WHAT TO WORK ON
Give back all the data exactly as it was written.

Segment Open

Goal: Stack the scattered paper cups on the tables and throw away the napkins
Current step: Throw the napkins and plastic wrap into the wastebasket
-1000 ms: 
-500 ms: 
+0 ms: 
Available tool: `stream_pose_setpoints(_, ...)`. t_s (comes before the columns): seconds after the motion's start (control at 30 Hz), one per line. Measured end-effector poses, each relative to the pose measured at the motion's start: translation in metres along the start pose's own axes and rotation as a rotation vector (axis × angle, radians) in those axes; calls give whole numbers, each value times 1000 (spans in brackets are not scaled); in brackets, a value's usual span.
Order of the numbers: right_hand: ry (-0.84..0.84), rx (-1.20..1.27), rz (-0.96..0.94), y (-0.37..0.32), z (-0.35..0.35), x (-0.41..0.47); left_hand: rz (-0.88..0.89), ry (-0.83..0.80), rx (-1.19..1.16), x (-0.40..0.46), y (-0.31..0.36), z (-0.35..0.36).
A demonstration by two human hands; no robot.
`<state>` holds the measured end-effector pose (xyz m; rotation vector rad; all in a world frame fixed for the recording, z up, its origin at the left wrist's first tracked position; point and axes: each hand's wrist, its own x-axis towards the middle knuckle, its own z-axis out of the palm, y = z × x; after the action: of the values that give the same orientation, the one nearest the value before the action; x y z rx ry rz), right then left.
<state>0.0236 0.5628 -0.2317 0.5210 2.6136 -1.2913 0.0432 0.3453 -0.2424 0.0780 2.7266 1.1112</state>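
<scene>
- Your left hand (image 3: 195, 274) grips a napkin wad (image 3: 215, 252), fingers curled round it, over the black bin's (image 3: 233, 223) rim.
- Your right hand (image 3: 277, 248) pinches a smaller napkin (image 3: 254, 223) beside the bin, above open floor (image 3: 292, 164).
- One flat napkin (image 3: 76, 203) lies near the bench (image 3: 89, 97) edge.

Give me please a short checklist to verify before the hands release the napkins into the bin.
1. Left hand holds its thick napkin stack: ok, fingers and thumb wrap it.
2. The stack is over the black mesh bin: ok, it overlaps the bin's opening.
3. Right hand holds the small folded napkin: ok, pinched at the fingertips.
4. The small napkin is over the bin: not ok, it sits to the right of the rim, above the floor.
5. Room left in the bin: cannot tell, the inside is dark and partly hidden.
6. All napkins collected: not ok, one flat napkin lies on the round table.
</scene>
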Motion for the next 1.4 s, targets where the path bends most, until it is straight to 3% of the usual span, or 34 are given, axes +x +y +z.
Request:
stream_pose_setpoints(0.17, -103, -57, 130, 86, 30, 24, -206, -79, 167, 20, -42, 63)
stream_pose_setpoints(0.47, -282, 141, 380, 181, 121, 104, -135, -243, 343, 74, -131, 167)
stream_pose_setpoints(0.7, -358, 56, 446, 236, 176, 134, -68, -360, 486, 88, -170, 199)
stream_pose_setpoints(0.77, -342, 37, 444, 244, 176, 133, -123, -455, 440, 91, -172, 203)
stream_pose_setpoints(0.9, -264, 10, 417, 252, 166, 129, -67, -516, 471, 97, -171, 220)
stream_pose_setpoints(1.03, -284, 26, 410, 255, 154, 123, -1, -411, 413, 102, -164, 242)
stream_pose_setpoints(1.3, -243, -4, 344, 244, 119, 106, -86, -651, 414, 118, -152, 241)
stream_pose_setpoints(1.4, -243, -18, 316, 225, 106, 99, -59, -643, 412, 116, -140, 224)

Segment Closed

REPLY
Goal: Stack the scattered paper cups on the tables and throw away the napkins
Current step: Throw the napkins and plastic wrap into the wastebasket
-1000 ms: 
-500 ms: 
+0 ms: 
Available tool: `stream_pose_setpoints(_, ...)`. t_s (comes before the columns): seconds after the motion's start (control at 30 Hz), one per line. Measured end-effector poses, each relative to the pose measured at the motion's start: translation in metres along the start pose's own axes and rotation as a rotation vector (axis × angle, radians) in those axes; calls give whole numbers, each value times 1000 (spans in brackets are not scaled); in brackets, a value's usual span.
Order of the numbers: right_hand: ry (-0.84..0.84), rx (-1.20..1.27), rz (-0.96..0.94), y (-0.37..0.32), z (-0.35..0.35), x (-0.41..0.47); left_hand: rz (-0.88..0.89), ry (-0.83..0.80), rx (-1.19..1.16), x (-0.40..0.46), y (-0.31..0.36), z (-0.35..0.36).
A demonstration by two human hands; no robot.
`<state>` holds the measured end-effector pose (xyz m; rotation vector rad; all in a world frame fixed for the recording, z up, its origin at the left wrist's first tracked position; point and axes: each hand's wrist, its own x-axis towards the middle knuckle, its own z-axis out of the palm, y = z × x; after the action: of the values that give the same orientation, the one nearest the value before the action; x y z rx ry rz), right then left.
<state>0.0236 0.5628 -0.2317 0.5210 2.6136 -1.2913 0.0432 0.3453 -0.2424 0.0780 2.7266 1.1112</state>
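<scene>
- Your left hand (image 3: 195, 274) grips a napkin wad (image 3: 215, 252), fingers curled round it, over the black bin's (image 3: 233, 223) rim.
- Your right hand (image 3: 277, 248) pinches a smaller napkin (image 3: 254, 223) beside the bin, above open floor (image 3: 292, 164).
- One flat napkin (image 3: 76, 203) lies near the bench (image 3: 89, 97) edge.

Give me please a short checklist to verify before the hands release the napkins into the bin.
1. Left hand holds its thick napkin stack: ok, fingers and thumb wrap it.
2. The stack is over the black mesh bin: ok, it overlaps the bin's opening.
3. Right hand holds the small folded napkin: ok, pinched at the fingertips.
4. The small napkin is over the bin: not ok, it sits to the right of the rim, above the floor.
5. Room left in the bin: cannot tell, the inside is dark and partly hidden.
6. All napkins collected: not ok, one flat napkin lies on the round table.
</scene>
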Motion for the next 1.4 s, targets where the path bends most, until it is straight to 3% of the usual span, or 34 are given, axes +x +y +z.
Request:
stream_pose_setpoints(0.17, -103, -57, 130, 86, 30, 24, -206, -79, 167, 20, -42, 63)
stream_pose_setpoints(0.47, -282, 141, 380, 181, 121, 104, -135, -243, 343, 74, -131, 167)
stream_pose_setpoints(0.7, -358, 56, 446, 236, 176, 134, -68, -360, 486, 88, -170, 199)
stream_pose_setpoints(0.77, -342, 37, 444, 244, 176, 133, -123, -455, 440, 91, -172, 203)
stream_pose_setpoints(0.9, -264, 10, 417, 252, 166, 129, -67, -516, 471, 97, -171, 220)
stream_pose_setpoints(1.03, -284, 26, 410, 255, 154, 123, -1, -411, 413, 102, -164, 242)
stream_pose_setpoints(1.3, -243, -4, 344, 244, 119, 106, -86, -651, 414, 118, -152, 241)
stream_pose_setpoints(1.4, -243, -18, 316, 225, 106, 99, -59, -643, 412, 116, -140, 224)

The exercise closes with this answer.